### [Your task]
Which lines come from the start of the listing through the line holding "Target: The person"? Restate exactly those, both included, minus the pictures.

***

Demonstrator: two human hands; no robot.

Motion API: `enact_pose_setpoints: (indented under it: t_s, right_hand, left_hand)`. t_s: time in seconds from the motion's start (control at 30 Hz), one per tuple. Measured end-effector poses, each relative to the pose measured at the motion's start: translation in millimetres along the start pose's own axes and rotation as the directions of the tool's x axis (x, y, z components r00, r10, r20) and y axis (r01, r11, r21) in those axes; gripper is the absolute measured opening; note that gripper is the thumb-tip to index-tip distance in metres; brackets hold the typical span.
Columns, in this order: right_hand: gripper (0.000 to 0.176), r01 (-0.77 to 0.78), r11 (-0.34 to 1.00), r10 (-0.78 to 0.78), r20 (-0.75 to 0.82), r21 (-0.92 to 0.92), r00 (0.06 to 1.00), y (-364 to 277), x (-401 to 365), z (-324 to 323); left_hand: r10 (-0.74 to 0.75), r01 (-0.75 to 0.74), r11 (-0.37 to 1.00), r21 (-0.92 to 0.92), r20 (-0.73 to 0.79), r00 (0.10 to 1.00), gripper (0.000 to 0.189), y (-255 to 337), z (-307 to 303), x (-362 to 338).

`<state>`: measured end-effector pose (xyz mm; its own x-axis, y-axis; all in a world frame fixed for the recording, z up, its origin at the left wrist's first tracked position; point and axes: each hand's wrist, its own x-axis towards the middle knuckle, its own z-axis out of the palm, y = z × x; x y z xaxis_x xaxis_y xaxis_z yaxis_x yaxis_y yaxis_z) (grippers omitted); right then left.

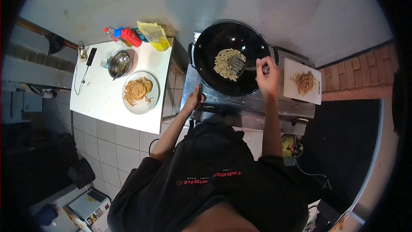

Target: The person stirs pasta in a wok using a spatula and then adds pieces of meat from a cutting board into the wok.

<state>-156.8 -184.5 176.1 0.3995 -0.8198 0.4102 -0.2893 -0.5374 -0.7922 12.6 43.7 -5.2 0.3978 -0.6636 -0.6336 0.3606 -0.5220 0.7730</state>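
A black wok (pixel 223 38) sits on a steel stove (pixel 253 103), with a heap of pale potato strips (pixel 226 63) in it. My right hand (pixel 268 78) grips the handle of a metal slotted spatula (pixel 238 63) whose blade rests in the strips. My left hand (pixel 195 99) rests on the stove's front left edge, close to the wok's rim, and seems to grip a dark handle or knob there.
A white cutting board (pixel 315 96) with fried strips lies right of the wok. The white table (pixel 98 99) on the left carries a plate of fried food (pixel 139 91), a steel bowl (pixel 119 63), bottles (pixel 128 36), an oil bag (pixel 154 34) and a phone (pixel 91 56).
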Motion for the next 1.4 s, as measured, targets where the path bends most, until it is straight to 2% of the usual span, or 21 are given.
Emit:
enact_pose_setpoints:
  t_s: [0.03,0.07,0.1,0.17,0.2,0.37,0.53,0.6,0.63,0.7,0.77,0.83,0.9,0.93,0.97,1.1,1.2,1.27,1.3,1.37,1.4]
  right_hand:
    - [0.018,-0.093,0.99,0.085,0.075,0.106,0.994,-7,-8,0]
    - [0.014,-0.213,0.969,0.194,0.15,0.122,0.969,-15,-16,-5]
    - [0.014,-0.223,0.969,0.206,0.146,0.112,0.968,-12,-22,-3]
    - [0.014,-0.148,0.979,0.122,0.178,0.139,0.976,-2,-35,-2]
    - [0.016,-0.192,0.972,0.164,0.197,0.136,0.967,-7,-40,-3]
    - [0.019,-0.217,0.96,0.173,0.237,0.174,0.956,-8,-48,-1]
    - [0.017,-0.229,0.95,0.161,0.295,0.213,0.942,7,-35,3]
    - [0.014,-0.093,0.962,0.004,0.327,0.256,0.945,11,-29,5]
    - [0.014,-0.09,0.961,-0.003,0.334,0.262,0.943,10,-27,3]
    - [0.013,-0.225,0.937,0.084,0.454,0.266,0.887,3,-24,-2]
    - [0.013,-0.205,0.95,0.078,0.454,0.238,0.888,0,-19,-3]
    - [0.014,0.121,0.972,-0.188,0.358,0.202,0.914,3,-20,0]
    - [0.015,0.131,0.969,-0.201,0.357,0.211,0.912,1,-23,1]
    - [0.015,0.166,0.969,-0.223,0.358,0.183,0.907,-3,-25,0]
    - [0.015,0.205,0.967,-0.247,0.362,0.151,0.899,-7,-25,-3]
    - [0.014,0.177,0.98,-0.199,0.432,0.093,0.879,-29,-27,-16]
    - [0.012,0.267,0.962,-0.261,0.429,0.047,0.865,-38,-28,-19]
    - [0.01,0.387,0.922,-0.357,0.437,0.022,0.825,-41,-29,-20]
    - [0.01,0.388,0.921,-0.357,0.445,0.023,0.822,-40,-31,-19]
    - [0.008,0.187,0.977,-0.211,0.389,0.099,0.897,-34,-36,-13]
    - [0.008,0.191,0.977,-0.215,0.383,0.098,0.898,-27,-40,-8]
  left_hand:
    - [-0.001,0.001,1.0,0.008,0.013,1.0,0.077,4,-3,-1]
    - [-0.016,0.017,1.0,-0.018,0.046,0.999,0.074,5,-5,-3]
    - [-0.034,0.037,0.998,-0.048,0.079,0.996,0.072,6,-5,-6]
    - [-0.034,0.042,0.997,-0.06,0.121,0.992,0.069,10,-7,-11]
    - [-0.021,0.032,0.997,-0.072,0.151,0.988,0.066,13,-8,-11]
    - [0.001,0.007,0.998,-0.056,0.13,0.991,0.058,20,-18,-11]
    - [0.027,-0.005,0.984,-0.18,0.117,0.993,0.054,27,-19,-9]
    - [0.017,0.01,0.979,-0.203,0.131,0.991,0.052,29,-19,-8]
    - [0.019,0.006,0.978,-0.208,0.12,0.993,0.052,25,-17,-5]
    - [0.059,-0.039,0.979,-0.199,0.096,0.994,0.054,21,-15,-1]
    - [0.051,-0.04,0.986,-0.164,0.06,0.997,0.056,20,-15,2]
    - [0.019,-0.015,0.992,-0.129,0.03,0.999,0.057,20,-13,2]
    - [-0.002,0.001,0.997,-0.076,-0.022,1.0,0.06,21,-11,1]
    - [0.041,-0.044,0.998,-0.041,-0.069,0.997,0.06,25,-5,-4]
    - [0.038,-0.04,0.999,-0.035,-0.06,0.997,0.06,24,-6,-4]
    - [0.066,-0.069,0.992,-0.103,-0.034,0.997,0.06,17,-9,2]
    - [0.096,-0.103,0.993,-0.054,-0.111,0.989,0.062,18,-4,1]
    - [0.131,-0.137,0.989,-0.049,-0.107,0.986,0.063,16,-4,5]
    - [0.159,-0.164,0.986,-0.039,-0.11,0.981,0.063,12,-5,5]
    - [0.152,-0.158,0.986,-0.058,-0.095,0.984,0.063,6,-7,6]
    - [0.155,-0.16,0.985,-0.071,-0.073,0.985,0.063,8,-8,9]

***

### [Your response]
Demonstrator: two human hands; no robot.

Motion API: `enact_pose_setpoints: (indented under it: t_s, right_hand, left_hand)`. t_s: time in seconds from the motion's start (control at 30 Hz), one per tuple. Measured end-effector poses, each relative to the pose measured at the motion's start: translation in millimetres along the start pose's own axes and rotation as the directions of the tool's x axis (x, y, z components r00, r10, r20) and y axis (r01, r11, r21) in those axes; gripper is the absolute measured opening; note that gripper is the thumb-tip to index-tip distance in metres; brackets hold the typical span.
Columns, in this order: right_hand: gripper (0.000 to 0.176), r01 (-0.77 to 0.78), r11 (-0.34 to 1.00), r10 (-0.78 to 0.78), r20 (-0.75 to 0.82), r21 (-0.92 to 0.92), r00 (0.06 to 1.00), y (-364 to 277), x (-401 to 365), z (-324 to 323); left_hand: r10 (-0.74 to 0.75), r01 (-0.75 to 0.74), r11 (-0.37 to 1.00), r21 (-0.92 to 0.92), r20 (-0.73 to 0.79), r00 (0.10 to 1.00), gripper (0.000 to 0.189), y (-255 to 337), z (-307 to 303), x (-362 to 338).

`<state>`: measured end-effector pose (xyz mm; its own x-axis, y-axis; all in a world frame fixed for the recording, z up, its origin at the left wrist's first tracked position; point and axes: each hand's wrist, its own x-axis towards the middle knuckle, its own z-axis out of the palm, y = z × x; x y z xaxis_x xaxis_y xaxis_z yaxis_x yaxis_y yaxis_z) (grippers omitted); right then left.


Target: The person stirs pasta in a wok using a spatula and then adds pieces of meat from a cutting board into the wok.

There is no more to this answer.